HoMeR: Learning In-The-Wild Mobile Manipulation Via Hybrid Imitation and Whole-Body Control
Priya Sundaresan, Rhea Malhotra, Phillip Miao, Jingyun Yang, Jimmy Wu, Hengyuan Hu, Rika Antonova, Francis Engelmann, Dorsa Sadigh, Jeannette Bohg
AI summary
Problem
Mobile manipulation in unstructured environments requires coordinating the base and arm while switching between long-range reaching and precise manipulation, but existing methods struggle with control complexity and require extensive data.
Approach
HOMER uses a kinematics-based whole-body controller to coordinate base-arm motion, paired with a hybrid policy that automatically switches between absolute keyposes for reaching and relative deltas for fine manipulation, learned from minimal human teleoperation data.
Key results
- Achieves 79.17% success rate across real and simulated household tasks with only 20 demonstrations per task
- Outperforms strong baselines by an average of 29.17% in success rate
- Enables seamless, learned switching between long-range reaching and fine-grained manipulation
- Integrates vision-language model keypoints to generalize to novel objects and cluttered scenes
Why it matters
Offers a scalable, sample-efficient framework for deploying capable mobile manipulation robots in diverse, everyday indoor environments.
Abstract
We introduce HOMER, an imitation learning framework for mobile manipulation that combines whole-body control with hybrid action modes that handle both long-range and fine-grained motion, enabling effective performance on realistic in-the-wild tasks.
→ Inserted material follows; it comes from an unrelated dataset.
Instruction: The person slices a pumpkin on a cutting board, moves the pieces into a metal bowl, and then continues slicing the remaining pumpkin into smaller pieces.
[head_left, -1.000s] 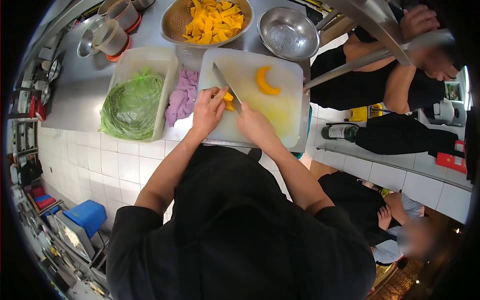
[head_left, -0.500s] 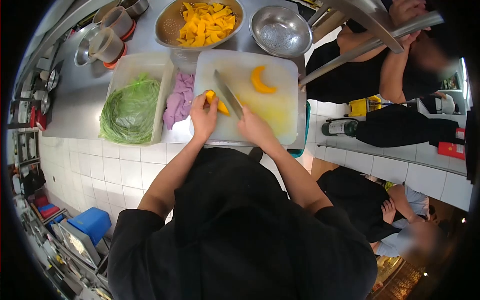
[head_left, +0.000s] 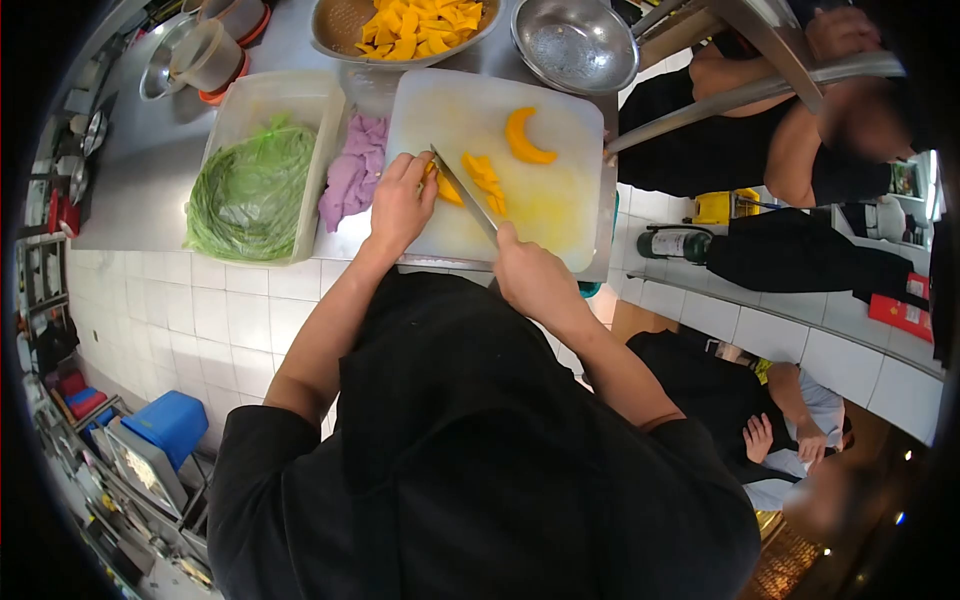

At its core is a fast, kinematics-based whole-body controller that maps desired end-effector poses to coordinated motion across the mobile base and arm. Within this reduced end-effector action space, HOMER learns to switch between absolute pose predictions for long-range movement and relative pose predictions for fine-grained manipulation, offloading low-level coordination to the controller and focusing learning on task-level decisions. We deploy HOMER on a holonomic mobile manipulator with a 7-DoF arm in a real home. We compare HOMER to baselines without hybrid actions or whole-body control across 3 simulated and 3 real household tasks such as opening cabinets, sweeping trash, and rearranging pillows. Across tasks, HOMER achieves an overall success rate of 79.17% using just 20 demonstrations per task, outperforming the next best baseline by 29.17% on average. HOMER is also compatible with vision-language models and can leverage their internet-scale priors to better generalize to novel object appearances, layouts, and cluttered scenes. In summary, HOMER moves beyond tabletop settings and demonstrates a scalable path toward sample-efficient, generalizable mobile manipulation in everyday indoor spaces. Code, videos, and supplementary material are available at: https://homer-manip.github.io/.